Dalam pengalaman banyak pekerja yang pernah ditemui, mereka merasakan adanya penindasan atas diri dan hidup mereka namun banyak dari mereka tidak mengetahui bahwa hal itu merupakan pelanggaran Hak Asasi mereka sebagai manusia.

Sampai di titik ini, saya ingin mempertanyakan komitmen dan kehadiran negara sebagai pihak yang memegang kewajiban melindungi dan memenuhi HAM seluruh rakyat tanpa pengecualian. Ada Gugus Tugas Pencegahan dan Penanganan TPPO yang dibentuk dari pusat sampai daerah. Artinya di Maluku juga ada Gugus Tugas ini.

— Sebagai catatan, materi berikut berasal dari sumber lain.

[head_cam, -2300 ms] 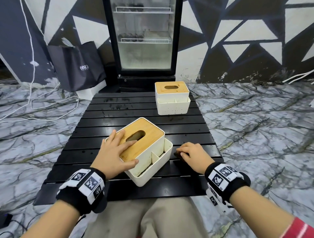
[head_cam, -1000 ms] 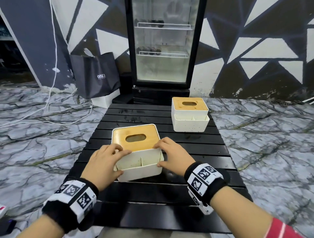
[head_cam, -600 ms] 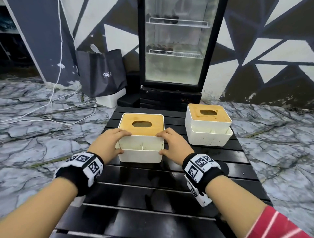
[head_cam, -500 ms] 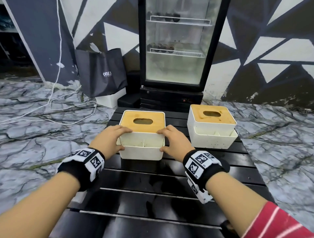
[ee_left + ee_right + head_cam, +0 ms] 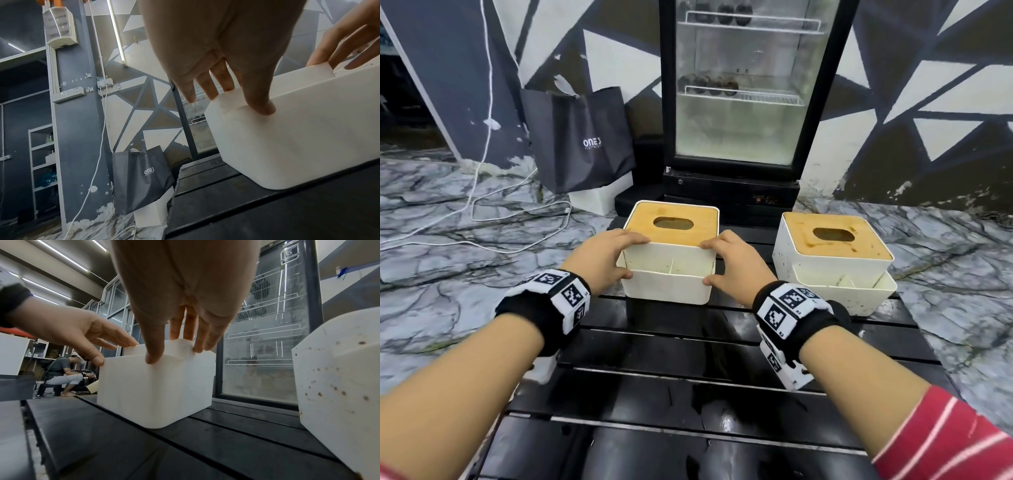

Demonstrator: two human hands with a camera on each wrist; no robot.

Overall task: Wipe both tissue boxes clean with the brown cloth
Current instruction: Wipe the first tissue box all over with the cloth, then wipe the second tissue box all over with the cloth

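Note:
Two white tissue boxes with wooden lids stand at the far end of the black slatted table (image 5: pixel 688 394). My left hand (image 5: pixel 626 257) and right hand (image 5: pixel 710 263) grip the left box (image 5: pixel 669 284) by its two sides, fingers on the upper rim and thumbs on the front compartment wall. The left wrist view shows my left hand (image 5: pixel 236 100) on the corner of this box (image 5: pixel 298 146). In the right wrist view my right hand (image 5: pixel 174 352) holds the same box (image 5: pixel 156 389). The right box (image 5: pixel 832 263) (image 5: pixel 339 378) is speckled with brown spots. The brown cloth is in no view.
A glass-door fridge (image 5: pixel 739 102) stands just behind the table. A black bag (image 5: pixel 582 144) leans on the wall at the left, and white cables (image 5: pixel 482 205) lie on the marble floor. A seated person (image 5: pixel 61 374) is far off to the left.
Both hands took the near box by its sides and slid it away to the table's far end, beside the spotted box. The right hand left the dark thing it touched earlier.

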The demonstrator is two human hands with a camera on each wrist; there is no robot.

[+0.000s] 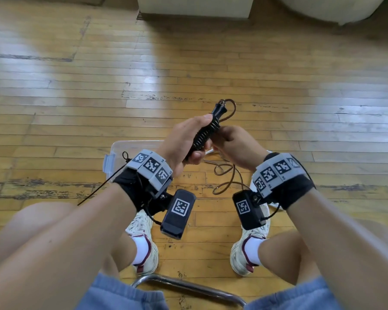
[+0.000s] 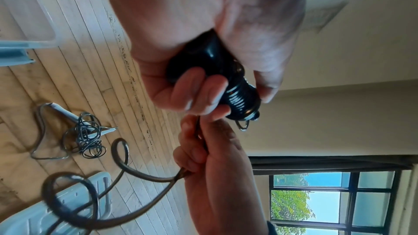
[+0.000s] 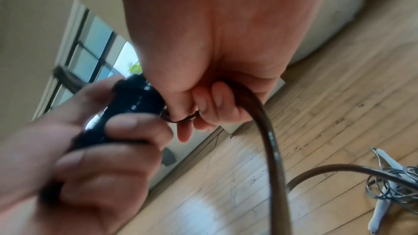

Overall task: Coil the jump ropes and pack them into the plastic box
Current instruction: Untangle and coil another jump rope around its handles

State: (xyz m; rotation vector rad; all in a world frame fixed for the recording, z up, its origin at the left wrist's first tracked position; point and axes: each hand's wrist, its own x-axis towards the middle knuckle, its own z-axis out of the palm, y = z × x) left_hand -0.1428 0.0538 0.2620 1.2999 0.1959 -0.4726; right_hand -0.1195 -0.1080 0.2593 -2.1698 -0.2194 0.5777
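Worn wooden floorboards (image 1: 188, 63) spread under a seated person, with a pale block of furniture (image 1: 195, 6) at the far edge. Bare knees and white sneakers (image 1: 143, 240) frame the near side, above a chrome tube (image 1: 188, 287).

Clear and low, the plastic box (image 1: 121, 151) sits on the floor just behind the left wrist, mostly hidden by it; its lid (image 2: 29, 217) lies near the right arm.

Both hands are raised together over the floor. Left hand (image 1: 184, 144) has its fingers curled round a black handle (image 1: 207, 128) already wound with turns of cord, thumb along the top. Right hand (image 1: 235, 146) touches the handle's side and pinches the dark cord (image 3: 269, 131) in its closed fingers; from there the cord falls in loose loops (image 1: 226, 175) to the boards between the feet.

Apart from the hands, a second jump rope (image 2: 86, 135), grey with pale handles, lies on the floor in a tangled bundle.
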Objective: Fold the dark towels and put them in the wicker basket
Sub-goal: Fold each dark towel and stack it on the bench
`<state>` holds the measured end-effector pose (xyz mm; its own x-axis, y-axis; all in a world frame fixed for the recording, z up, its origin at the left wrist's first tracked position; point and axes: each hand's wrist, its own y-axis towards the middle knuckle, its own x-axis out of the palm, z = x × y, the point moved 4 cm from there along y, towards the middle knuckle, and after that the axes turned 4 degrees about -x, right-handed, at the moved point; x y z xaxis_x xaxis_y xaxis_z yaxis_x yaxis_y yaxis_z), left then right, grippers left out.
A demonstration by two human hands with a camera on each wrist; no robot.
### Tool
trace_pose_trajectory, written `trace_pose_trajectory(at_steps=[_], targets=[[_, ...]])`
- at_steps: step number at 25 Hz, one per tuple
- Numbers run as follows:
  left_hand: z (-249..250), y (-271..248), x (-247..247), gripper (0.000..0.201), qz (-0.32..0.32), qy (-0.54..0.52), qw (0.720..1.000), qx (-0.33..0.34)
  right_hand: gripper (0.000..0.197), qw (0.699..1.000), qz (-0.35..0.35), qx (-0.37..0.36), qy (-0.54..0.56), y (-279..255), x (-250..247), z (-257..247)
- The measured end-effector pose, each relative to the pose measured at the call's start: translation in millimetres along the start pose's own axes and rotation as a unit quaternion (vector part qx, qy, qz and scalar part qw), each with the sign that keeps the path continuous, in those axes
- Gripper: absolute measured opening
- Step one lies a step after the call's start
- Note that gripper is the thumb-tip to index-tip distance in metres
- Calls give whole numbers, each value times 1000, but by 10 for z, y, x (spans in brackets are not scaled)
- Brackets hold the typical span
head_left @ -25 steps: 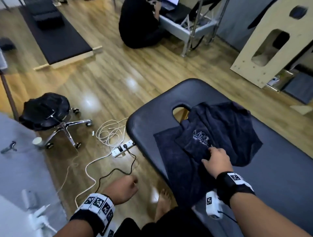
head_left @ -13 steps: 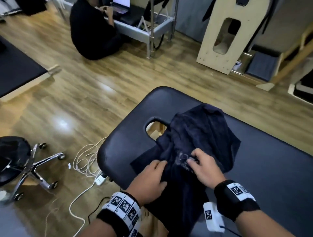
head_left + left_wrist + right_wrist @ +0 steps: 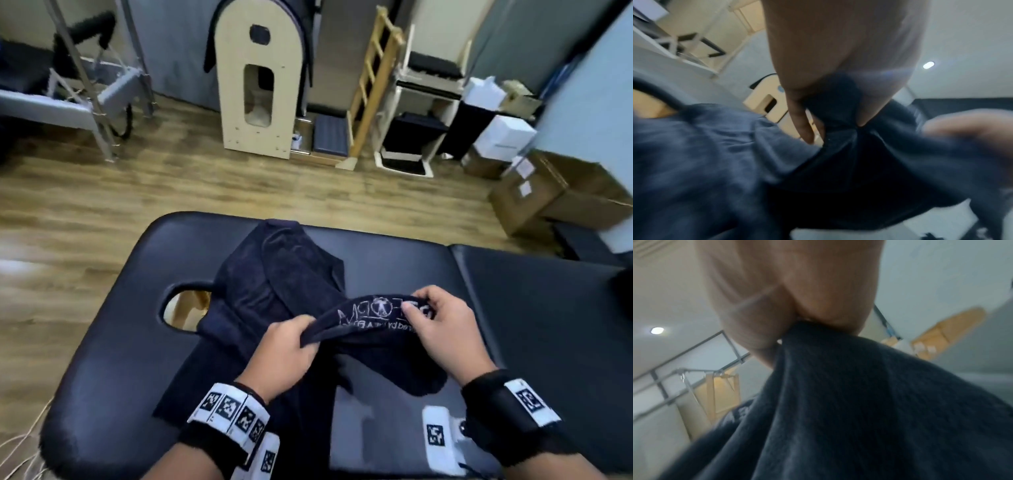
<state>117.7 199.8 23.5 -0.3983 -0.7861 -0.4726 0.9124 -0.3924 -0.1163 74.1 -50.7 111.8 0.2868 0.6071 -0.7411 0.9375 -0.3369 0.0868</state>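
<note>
While the heap of dark towels [image 3: 274, 284] lay on the padded black table [image 3: 534, 308], beside its face opening [image 3: 183, 308], both hands had one towel [image 3: 370, 322] raised by its logo-printed edge. The left hand [image 3: 284, 356] gripped that edge with curled fingers [image 3: 801, 123], thumb on the other side of the cloth; the right hand [image 3: 442, 335] pinched the same edge further along, the fabric bunched between thumb and fingers [image 3: 756, 331]. The rest of the towel hung slack toward the table, partly over the heap. The step in hand appeared to be the taking-up and spreading of one towel before any fold; no folded towel was visible. The next move probably called for drawing the hands apart along the edge until it ran taut, lifting the cloth free of the heap, then laying it flat. The wicker basket was not in view in any camera.
</note>
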Motion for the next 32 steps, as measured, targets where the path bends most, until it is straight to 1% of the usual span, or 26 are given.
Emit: trace_pose_trajectory(at_steps=[1, 2, 3, 4, 5, 6, 7, 8, 9, 11, 13, 14, 15, 16, 18, 21, 22, 23, 25, 26, 27, 28, 29, 32], targets=[[183, 46, 41, 20, -21, -27, 999, 26, 12, 997, -1, 1, -79, -39, -80, 64], [346, 85, 73, 22, -37, -37, 998, 45, 25, 991, -25, -33, -130, -87, -80, 53], [497, 108, 146, 24, -52, -37, 996, 59, 39, 984, -68, -85, -139, -187, -47, 3], [629, 133, 216, 24, -59, -38, 995, 65, 51, 977, -124, -128, -120, -298, 20, -77], [717, 155, 295, 25, -58, -43, 995, 63, 64, 969, -176, -148, -86, -419, 95, -151], [808, 170, 367, 27, -56, -50, 996, 53, 76, 967, -204, -141, -60, -500, 149, -154], [886, 186, 444, 30, -57, -57, 996, 46, 84, 972, -197, -120, -41, -529, 175, -97], [981, 184, 517, 34, -67, -59, 995, 45, 86, 982, -166, -90, -27, -535, 175, -3], [1076, 184, 592, 38, -79, -55, 994, 53, 84, 989, -131, -64, -11, -525, 145, 114], [1248, 183, 676, 37, -88, -18, 993, 82, 71, 995, -75, -27, 55, -491, 60, 310], [1456, 234, 776, 32, -46, 40, 991, 115, 63, 992, -29, 7, 126, -436, -143, 568], [1568, 264, 841, 31, -22, 76, 989, 126, 61, 989, -7, 12, 148, -392, -282, 697], [1702, 293, 936, 30, -11, 119, 983, 139, 59, 986, 13, 11, 166, -342, -449, 823], [1851, 323, 1070, 30, -13, 165, 975, 150, 57, 982, 28, 12, 185, -279, -634, 976], [2183, 401, 1392, 34, -45, 233, 956, 174, 49, 974, 38, 18, 224, -131, -1037, 1313], [2601, 549, 1863, 53, -101, 269, 932, 223, 17, 978, 8, -27, 209, 107, -1589, 1699], [2727, 627, 2036, 53, -105, 281, 925, 232, 10, 980, 5, -43, 196, 178, -1772, 1829], [2833, 685, 2205, 47, -103, 297, 919, 237, 8, 981, 4, -55, 185, 231, -1931, 1927], [3013, 747, 2493, 23, -76, 330, 908, 246, 11, 985, -11, -83, 154, 309, -2159, 2097], [3081, 774, 2593, 11, -56, 338, 906, 249, 10, 987, -25, -96, 128, 334, -2232, 2158], [3126, 792, 2649, 5, -40, 332, 909, 247, 8, 988, -37, -101, 107, 346, -2277, 2195], [3194, 809, 2706, 7, -23, 321, 916, 238, 4, 989, -42, -103, 96, 349, -2340, 2243], [3241, 834, 2744, 11, -10, 309, 923, 229, 7, 989, -44, -106, 98, 341, -2384, 2281], [3316, 931, 2857, 19, -1, 305, 932, 196, 43, 982, -66, -141, 105, 295, -2411, 2273]])
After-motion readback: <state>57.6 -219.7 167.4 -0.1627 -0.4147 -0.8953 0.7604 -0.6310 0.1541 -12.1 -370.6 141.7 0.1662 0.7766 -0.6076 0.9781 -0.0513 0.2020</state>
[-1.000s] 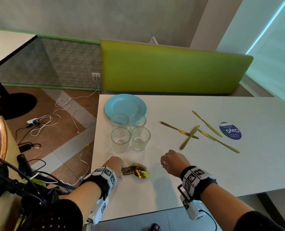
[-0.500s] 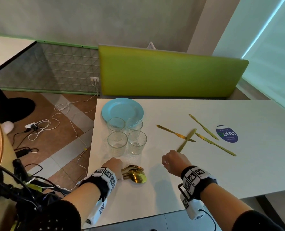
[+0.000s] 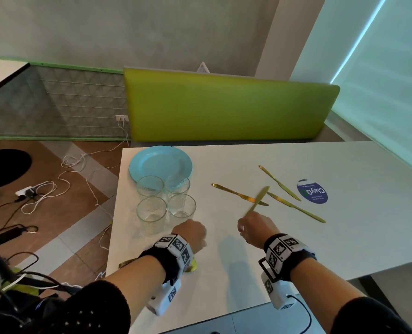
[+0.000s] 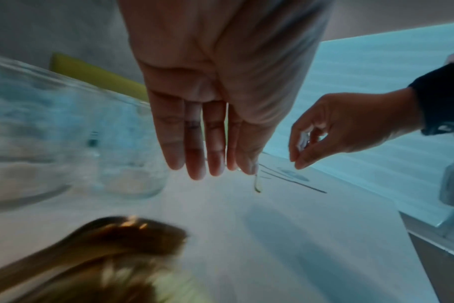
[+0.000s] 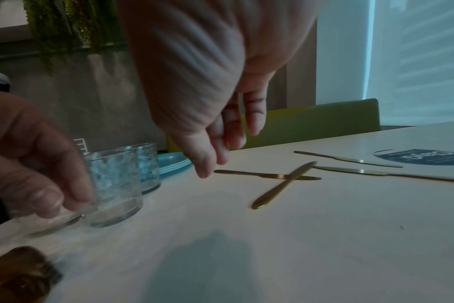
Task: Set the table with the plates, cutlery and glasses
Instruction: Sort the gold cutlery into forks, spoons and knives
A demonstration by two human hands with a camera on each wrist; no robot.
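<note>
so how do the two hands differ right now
The left hand has straight fingers side by side, next to the glasses. The right hand has curled fingers, thumb and fingertips nearly meeting, near the crossed gold knives. Both hover above the white table, holding nothing, and wear marker wristbands.
</note>
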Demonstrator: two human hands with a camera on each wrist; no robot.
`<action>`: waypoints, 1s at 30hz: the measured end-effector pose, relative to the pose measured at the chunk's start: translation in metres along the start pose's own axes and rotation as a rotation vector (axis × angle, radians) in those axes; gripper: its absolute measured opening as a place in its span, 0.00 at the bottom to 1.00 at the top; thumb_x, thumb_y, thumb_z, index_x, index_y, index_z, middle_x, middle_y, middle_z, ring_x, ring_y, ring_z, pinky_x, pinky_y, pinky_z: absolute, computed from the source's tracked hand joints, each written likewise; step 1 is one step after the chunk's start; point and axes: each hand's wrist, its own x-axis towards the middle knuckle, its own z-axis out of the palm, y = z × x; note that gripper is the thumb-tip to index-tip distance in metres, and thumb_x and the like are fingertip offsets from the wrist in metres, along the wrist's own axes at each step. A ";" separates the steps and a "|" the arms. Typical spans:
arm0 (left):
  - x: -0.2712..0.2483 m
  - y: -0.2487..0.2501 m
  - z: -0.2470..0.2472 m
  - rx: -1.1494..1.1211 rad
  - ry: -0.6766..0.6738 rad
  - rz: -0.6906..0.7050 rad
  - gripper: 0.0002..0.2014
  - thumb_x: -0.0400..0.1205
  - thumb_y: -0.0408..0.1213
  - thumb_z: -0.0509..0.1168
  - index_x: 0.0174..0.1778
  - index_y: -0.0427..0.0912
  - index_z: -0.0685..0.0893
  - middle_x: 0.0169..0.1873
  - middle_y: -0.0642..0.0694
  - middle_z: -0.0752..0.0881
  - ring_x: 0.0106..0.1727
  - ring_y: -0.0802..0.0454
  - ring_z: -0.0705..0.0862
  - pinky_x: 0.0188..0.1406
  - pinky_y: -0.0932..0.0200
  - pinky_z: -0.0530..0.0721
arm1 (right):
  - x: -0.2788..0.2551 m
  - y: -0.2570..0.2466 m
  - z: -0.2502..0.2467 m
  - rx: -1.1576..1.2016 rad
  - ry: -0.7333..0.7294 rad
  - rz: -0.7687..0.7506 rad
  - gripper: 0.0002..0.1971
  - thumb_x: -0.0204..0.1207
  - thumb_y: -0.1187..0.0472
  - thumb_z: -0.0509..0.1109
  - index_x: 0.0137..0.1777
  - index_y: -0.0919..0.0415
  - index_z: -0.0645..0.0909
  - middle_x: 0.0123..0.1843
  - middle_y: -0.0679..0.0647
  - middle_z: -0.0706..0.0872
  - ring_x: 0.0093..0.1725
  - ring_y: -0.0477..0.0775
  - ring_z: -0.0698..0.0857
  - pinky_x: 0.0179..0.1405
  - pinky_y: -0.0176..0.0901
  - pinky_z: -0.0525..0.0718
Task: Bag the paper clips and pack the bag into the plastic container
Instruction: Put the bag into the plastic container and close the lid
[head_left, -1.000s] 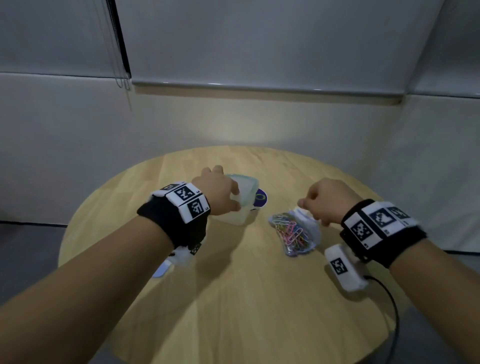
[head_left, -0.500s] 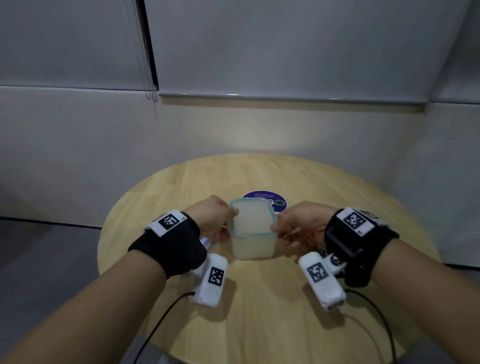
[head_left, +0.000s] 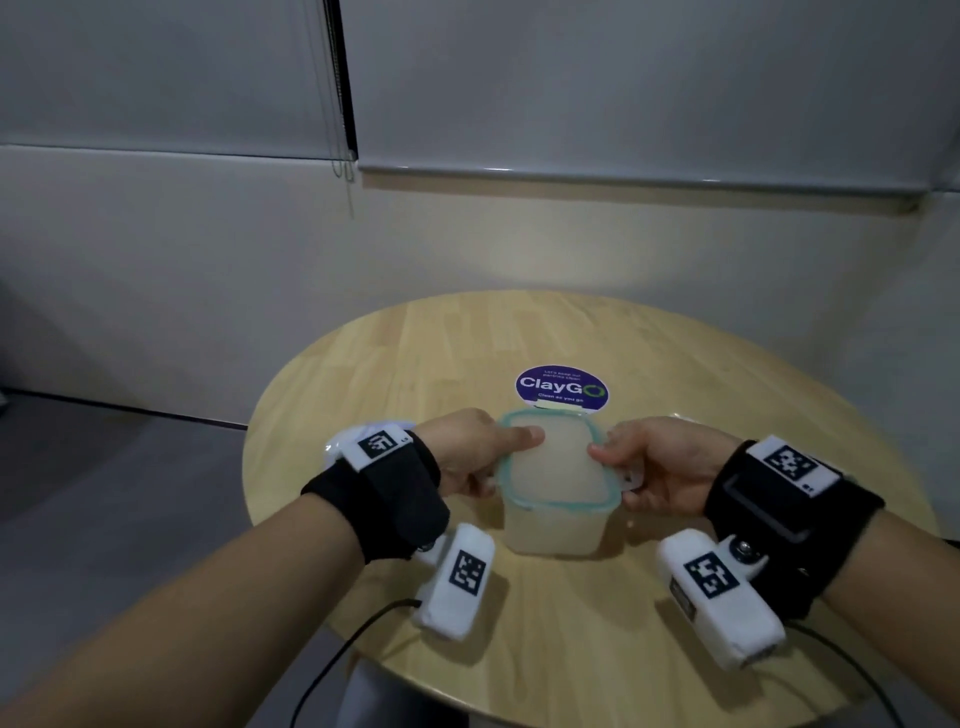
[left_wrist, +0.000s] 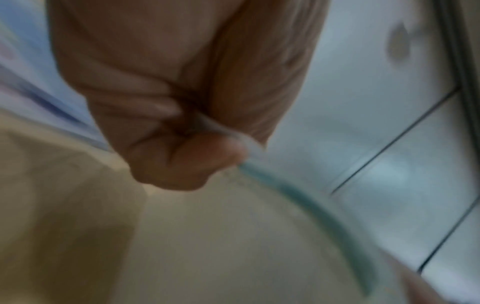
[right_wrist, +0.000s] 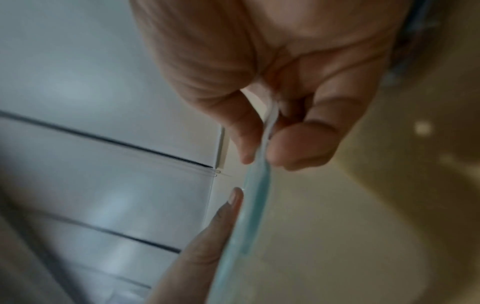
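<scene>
**Supervisor:** Start with the big things. What's the layout?

**Me:** I'm looking at a round wooden desk (head_left: 545, 623) against a pale wall, with a purple ClayGo sticker (head_left: 562, 388) near its middle. Just in front of the sticker, between my hands, stands the plastic container (head_left: 550, 527), translucent and squarish, with its lid (head_left: 555, 465) on top.

**Supervisor:** Why both hands on it?

**Me:** My guess is I'm bracing the box from both sides to work the lid, either seating it or freeing it. I can't tell which. My left hand (head_left: 470, 451) has its grip closed on the lid's left edge, thumb flat on top and the other fingers curled beneath. My right hand (head_left: 657, 470) pinches the right edge and its side tab between thumb and fingers; the right wrist view shows the thin rim caught in that pinch.

**Supervisor:** How does the lid look?

**Me:** Cloudy and pale, with a teal seal (right_wrist: 255, 197) running round the rim. It looks thin and somewhat flexible.

**Supervisor:** And the bag of paper clips?

**Me:** I can't see it in any view. The walls are too frosted to say whether it's inside.
</scene>
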 end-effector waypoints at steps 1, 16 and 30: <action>0.001 -0.001 0.000 0.035 0.025 0.023 0.15 0.81 0.48 0.71 0.42 0.40 0.77 0.27 0.45 0.74 0.23 0.52 0.71 0.21 0.64 0.73 | -0.003 0.000 0.003 -0.094 0.053 -0.045 0.05 0.78 0.66 0.67 0.41 0.61 0.78 0.24 0.55 0.84 0.15 0.47 0.79 0.12 0.32 0.78; -0.015 0.019 0.005 0.297 -0.007 0.041 0.22 0.87 0.45 0.62 0.74 0.41 0.67 0.39 0.35 0.80 0.27 0.45 0.80 0.32 0.46 0.89 | -0.025 0.044 0.077 -2.013 0.635 -0.756 0.14 0.50 0.62 0.65 0.35 0.69 0.84 0.22 0.67 0.82 0.14 0.60 0.79 0.16 0.36 0.69; -0.010 0.020 0.003 0.253 -0.023 0.035 0.19 0.87 0.45 0.62 0.69 0.39 0.71 0.55 0.28 0.82 0.31 0.43 0.80 0.42 0.41 0.88 | -0.055 0.020 0.100 -2.120 0.404 -0.504 0.13 0.69 0.66 0.65 0.52 0.71 0.79 0.41 0.67 0.86 0.38 0.65 0.88 0.25 0.41 0.73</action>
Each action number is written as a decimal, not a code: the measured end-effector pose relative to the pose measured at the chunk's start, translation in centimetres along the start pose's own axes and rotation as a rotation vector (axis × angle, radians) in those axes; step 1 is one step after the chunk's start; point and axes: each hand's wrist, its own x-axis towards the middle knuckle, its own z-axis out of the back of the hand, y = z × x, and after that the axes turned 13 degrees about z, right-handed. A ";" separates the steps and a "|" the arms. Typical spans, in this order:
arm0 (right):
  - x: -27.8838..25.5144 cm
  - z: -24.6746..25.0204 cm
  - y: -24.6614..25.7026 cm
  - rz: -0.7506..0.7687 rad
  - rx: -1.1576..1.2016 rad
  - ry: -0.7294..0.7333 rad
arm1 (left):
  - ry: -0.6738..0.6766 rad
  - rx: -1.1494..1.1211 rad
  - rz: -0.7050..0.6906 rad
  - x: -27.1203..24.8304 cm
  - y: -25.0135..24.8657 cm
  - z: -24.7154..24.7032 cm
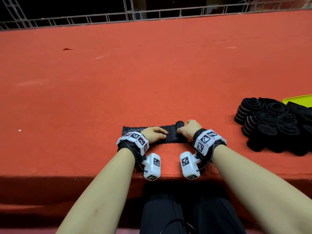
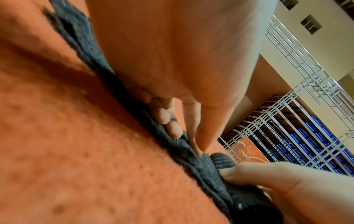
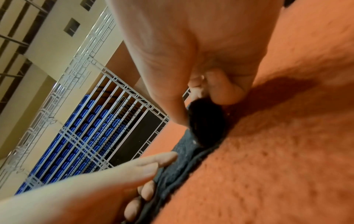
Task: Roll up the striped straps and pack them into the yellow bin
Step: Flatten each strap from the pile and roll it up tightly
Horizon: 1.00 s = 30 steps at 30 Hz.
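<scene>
While your left hand (image 1: 154, 134) lies flat with straight fingers pressing the striped strap (image 1: 170, 136) onto the red table (image 1: 118, 81), your right hand (image 1: 189, 130) curls its fingers and thumb around the rolled end (image 1: 179, 124) at the strap's right. A pile of rolled straps (image 1: 270, 122) sits well to your right, beside the yellow bin (image 1: 298, 98) at the frame's edge.

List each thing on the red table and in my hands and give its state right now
strap: flat on the table, right end rolled into a small coil
left hand: fingers straight, pressing the flat part down
right hand: fingers curled round the coil
rolled straps: finished rolls piled at the right
yellow bin: only a corner shows, behind the pile; contents unclear
</scene>
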 end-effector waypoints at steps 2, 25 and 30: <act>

Saya pun pernah memfasilitasi workshop Penyusunan Rencana Aksi Daerah Pencegahan  dan Penanganan TPPO Provinsi Maluku yang melibatkan berbagai pihak dengan hasil draft Rencana Aksi Daerah tahun 2017 lalu. Entah apakabar implementasinya setelah itu. Mungkin terlalu banyak yang diurus yah, sehingga tidak bisa fokus untuk menuntaskan pekerjaan secara maksimal.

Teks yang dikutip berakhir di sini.